Been out a couple times between deer season and Jan1 full winter opener.  This former trout fishing dead period was fully addressed by MN DNR and stakeholders such that one can now fish three of our SE MN state parks year-round (C&R only though).  I applaud the process and the decisions that came of it.  At the heart of the benefit is provision of another reason to walk streams in November and December.  I've heard reports of a lot of anglers out and about thus far on weekends.  In this case I was fortunate to have some time during the week, thus ran into no one with any manner of fishing gear; just a couple people out walking dogs and taking photos along the main trails.  Once the trails were behind me, no more persons.  One marked failure was that I did not pay special attention to likely locations for redds (except for where I put my feet, which is a habit for winter trout fishing: pay attention to where your boots meet the riffles).  I believe this is because I was pretty excited to be out, and most of the fish were stacked up in the slow/deep tails of pools (so didn't look at riffles much).  Will take some more focus regarding this matter in next outing.
Suppose I started around 10:30 AM and walked out around 3:30 PM.  It was cold and windy.  At one point my left hand was pretty numb; prompted me to walk up into the floodplain, set my gear down and warm up under some good cover.  Maybe 10 minutes and full bloodflow restored.  I'd note here that the past few years I've found a good compromise between gloves and not-gloves: those mufflers used by NFL QBs and hunters alike.  I wear one in winter.  Barely notice it (i.e. not that encumbering) except when I need it.  A person can often high-stick with one hand, keeping other warm.  Walking streamside both hands can be warm while rod tucked under arm.  Nice piece of gear; basic approach.  Probably $15 anywhere you look.
Streamers first (any streamer; I've made a point of not tying [what - are you out of flies I ask myself and the answer is always no you are not out flies you have so many hooks with materials tied just pick one and make it work like a bug or a minnow would work through the water]; rather trying to put what I have to use; clean out those boxes; becoming more and more apparent though that I need some drab typical sized streamers) - just casting up and across trying to move fish out of slower water.  Letting streamer sink to bottom and then retrieve.  This produced some good fish; no really big ones.  Had an urge to nymph, so did that for a while.  Then back and forth: nymph, streamer, etc.  Saw a couple great white-mouth takes on the streamer follows.  I think approx 12-15 fish, of which four were RBT.  No big fish but no dinks.  In a good show of irony every fish was perfect for the frying pan and yet every fish swam away without any sort of concavity in or around its skull.

Easy walking.

Stocker RBT.

BNT vortex.

Big blue/white clouser.

Thanks again for the new regs; good deal all around.

Friday, December 05, 2014

Old Bike Wheel

Last couple deer I had put on top of the Subaru and just thrown a rope over the rafter; hoisted as high as I could and nailed the rope; then drive car out from under.  Blood running down side window, etc.  Subaru is gone.  Prompted me to get fancy as depicted below.

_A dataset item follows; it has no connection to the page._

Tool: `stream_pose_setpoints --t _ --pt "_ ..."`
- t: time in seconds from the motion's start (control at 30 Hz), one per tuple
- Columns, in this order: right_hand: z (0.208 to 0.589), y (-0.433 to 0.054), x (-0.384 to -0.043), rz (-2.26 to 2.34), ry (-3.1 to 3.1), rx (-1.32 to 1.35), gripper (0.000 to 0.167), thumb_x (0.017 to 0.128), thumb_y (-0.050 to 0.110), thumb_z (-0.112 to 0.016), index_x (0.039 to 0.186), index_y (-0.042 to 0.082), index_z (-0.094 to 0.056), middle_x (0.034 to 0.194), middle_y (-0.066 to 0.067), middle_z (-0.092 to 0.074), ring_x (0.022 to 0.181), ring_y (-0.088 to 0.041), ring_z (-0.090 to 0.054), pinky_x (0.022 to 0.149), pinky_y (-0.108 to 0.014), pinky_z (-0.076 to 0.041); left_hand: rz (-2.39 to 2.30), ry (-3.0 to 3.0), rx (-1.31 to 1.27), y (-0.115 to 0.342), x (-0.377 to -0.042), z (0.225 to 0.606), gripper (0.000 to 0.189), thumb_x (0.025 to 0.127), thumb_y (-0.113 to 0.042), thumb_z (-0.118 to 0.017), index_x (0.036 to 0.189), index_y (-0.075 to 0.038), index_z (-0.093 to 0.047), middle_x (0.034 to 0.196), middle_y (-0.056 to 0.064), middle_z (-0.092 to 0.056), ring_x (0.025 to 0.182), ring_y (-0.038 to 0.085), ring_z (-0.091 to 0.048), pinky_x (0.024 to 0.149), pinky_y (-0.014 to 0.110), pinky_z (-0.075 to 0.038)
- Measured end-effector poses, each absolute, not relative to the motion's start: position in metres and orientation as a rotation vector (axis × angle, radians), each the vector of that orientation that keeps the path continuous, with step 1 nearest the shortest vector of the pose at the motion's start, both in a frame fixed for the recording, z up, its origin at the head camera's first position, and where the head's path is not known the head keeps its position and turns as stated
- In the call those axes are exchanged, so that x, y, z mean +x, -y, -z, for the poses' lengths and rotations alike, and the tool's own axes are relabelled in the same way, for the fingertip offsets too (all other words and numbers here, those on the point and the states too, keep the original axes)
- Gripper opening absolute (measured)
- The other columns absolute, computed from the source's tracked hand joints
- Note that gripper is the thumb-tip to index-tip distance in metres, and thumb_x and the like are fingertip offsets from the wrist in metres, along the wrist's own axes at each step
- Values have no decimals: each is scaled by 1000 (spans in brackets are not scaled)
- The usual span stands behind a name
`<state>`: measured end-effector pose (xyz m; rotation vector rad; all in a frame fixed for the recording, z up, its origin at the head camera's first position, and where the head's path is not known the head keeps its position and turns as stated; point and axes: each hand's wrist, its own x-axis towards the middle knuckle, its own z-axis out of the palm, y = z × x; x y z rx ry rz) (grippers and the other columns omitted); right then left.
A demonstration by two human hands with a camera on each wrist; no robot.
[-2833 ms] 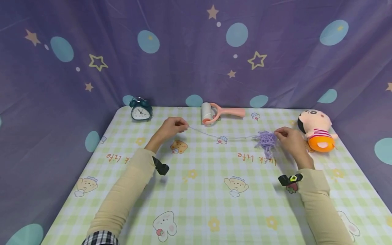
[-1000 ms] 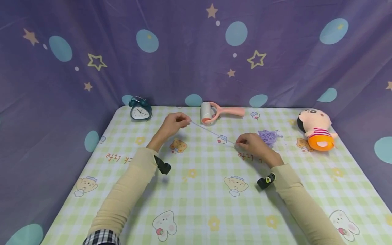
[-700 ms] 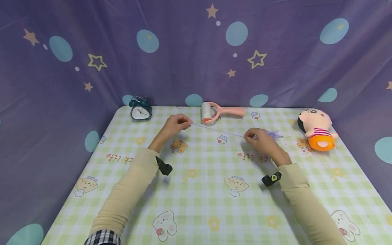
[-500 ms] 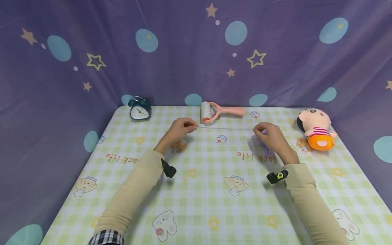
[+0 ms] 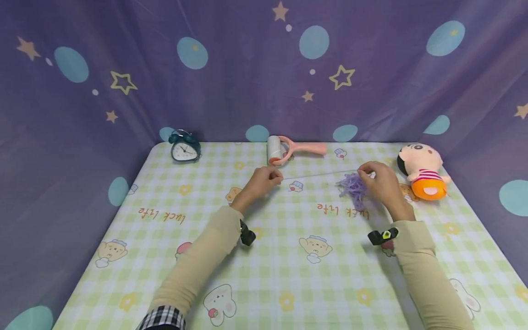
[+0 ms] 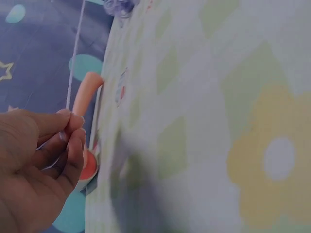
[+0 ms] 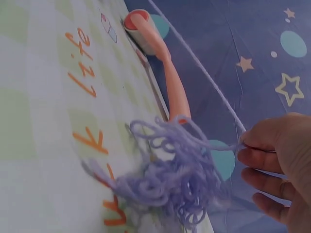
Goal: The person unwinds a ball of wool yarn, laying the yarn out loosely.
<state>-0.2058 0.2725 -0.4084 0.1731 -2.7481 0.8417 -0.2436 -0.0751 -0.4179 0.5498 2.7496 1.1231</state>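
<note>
A strand of light purple yarn (image 5: pixel 319 174) is stretched nearly straight between the two hands, above the table. My left hand (image 5: pixel 264 181) pinches one end between thumb and forefinger, as the left wrist view also shows. The right hand (image 5: pixel 380 181) pinches the strand farther along, thumb against forefinger, the other fingers loosely bent. From that pinch, in the right wrist view, the yarn runs on into a loose purple tangle (image 7: pixel 170 179). In the head view this tangle (image 5: pixel 353 187) is just left of the right hand; whether it touches the cloth I cannot tell.
Along the back of the checkered tablecloth (image 5: pixel 272 275) stand a dark green alarm clock (image 5: pixel 185 149) at left and a pink-handled lint roller (image 5: pixel 297 149) in the middle. A plush doll (image 5: pixel 425 173) lies right of the right hand. Patterned curtains (image 5: pixel 247 91) hang behind.
Compared with a second ago, the right hand has slid right and back toward the tangle. The left hand has shifted right and nearer. Earlier, the strand sloped down toward the right hand; it now rises slightly.
</note>
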Motion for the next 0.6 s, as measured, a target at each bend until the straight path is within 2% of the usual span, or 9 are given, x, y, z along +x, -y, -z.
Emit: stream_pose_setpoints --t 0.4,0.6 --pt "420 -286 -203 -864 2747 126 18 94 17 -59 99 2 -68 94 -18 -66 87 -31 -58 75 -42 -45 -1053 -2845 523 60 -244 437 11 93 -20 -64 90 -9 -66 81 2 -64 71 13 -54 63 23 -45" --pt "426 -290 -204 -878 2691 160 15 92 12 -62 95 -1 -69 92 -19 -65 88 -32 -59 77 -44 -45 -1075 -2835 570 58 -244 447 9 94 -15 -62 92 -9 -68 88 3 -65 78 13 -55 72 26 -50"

Parts: old bike wheel taken after big kids wrecked little bike, hooks from a bungee, old chains from former canoe hanger system, rope, two lag bolts for cleat in work bench. 

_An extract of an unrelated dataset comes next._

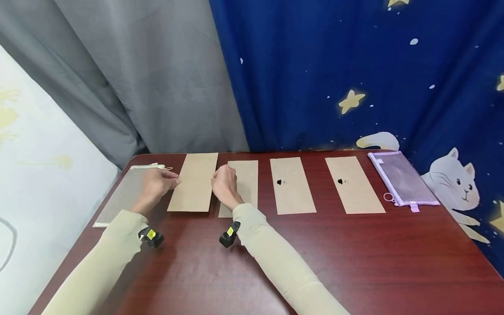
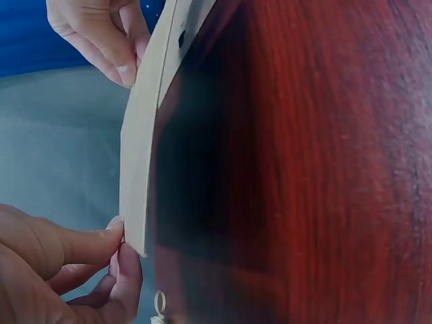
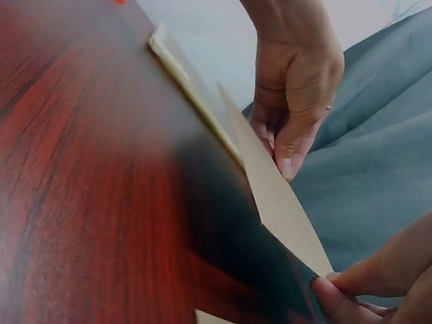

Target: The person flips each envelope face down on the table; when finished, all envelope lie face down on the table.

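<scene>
Both hands hold one plain brown paper envelope (image 1: 193, 183) by its long sides, raised a little over the table with a shadow beneath. My left hand (image 1: 156, 186) pinches its left edge between thumb and fingers, as the left wrist view also shows at the near hand (image 2: 74, 263). At the opposite edge my right hand (image 1: 225, 183) pinches the paper, its thumb (image 3: 347, 278) on top in the right wrist view. A second envelope (image 1: 247, 181) lies flat just right of it, partly hidden under the right hand and wrist.
Two more envelopes with small black prints, a middle envelope (image 1: 295, 192) and a right envelope (image 1: 356, 192), lie on the dark red table (image 1: 315, 258). A purple zip pouch (image 1: 409, 179) is at the far right. A whitish mesh pouch (image 1: 118, 197) lies at the left edge. Curtains (image 1: 169, 87) hang behind.
</scene>
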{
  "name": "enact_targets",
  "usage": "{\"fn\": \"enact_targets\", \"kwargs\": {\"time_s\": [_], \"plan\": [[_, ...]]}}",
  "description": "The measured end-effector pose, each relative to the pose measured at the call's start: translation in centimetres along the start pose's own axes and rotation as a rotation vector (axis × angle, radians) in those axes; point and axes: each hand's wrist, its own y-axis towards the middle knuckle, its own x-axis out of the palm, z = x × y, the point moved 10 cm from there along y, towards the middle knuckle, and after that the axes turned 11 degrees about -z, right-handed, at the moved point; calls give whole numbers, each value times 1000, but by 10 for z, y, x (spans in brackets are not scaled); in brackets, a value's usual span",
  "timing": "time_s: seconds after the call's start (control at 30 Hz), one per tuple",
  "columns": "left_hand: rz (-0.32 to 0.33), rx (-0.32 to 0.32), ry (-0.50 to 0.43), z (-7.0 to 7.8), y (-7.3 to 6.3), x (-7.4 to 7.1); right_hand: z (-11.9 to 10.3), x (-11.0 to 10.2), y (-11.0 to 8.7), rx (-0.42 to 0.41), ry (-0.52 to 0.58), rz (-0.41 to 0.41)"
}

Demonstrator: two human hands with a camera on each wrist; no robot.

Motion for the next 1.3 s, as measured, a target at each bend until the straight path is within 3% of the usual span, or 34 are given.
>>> {"fn": "enact_targets", "kwargs": {"time_s": [0.33,0.57,1.1,1.2,1.3], "plan": [[61,75,130,-3,-1,4,2,19,3,19,-114,-52],[88,64,193,-3,-5,11,2,28,5,11,-153,-89],[133,47,185,2,-8,15,-21,27,7,-24,-436,-52],[134,36,183,3,-7,14,-24,20,5,-49,-387,-40],[135,15,161,4,-6,13,-28,6,3,-72,-261,-34]]}}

Only assistance needed is son hooking knotted tag-end in the cleat.

Nothing is nailed or screwed into the woodwork; all put away after use.

Monday, December 01, 2014

Deer Hunting 2014

It's unlike fishing in that one generally can't "go get" the quarry.  Assemble all observations and information; knowledge of the landscape; data gained via various means.  Then set up to allow early and quiet entry and ascent of a tree.  Be quiet and watch carefully.  I appreciate this very much.  There is a good plus/minus discussion to it.  Deer may not come within your sphere of vision.  However, everything can change in the course of one second: from failure to memorable success and maybe even legend with the appearance of one creature.  So this has the potential to frustrate (e.g. 23 hours in a stand seeing no mammals that are not squirrels) but also provides the reason to keep on.  I listened to a guy tell a story once that was approximately this: The other day I was five seconds from the biggest deer of my life.  I was leaning against a fence post kind of hidden for maybe half an hour watching a trail.  I decided to call it quits and go home.  As I stepped forward my view increased such that I could see a little further beyond a rise and there I saw the buck that I'd been tracking and watching.  But he saw me too, because I moved.  If I'd waited another few seconds he would have walked right to me.  He proceeded to run away.  Never saw him again.
Overall I know very little about deer hunting.  A person can't study every facet of outdoor adventure with intensity; there is only so much energy and time afforded.  I met with failure for many years, trying to hunt public lands at ground level.  Quite a few years with no shots fired.  I believe that southeast MN is approximately 97% private ownership.  Lately I've been fortunate be part of a very small group that plans a private land hunt.  I've learned a lot and enjoyed the study.  Also, the act of leveling a firearm at a large mammal and firing it, while often reduced in discussion to a word or two (and sometimes spoken with incredulity at the barbarism [do try to avoid those crowds though]), is no small thing.  Lasting impacts; lessons; thoughts.  We did shoot a lot as kids - rabbits, armadillos, squirrels, grouse.  But the handful of times I've fired guns at large animals are imprinted.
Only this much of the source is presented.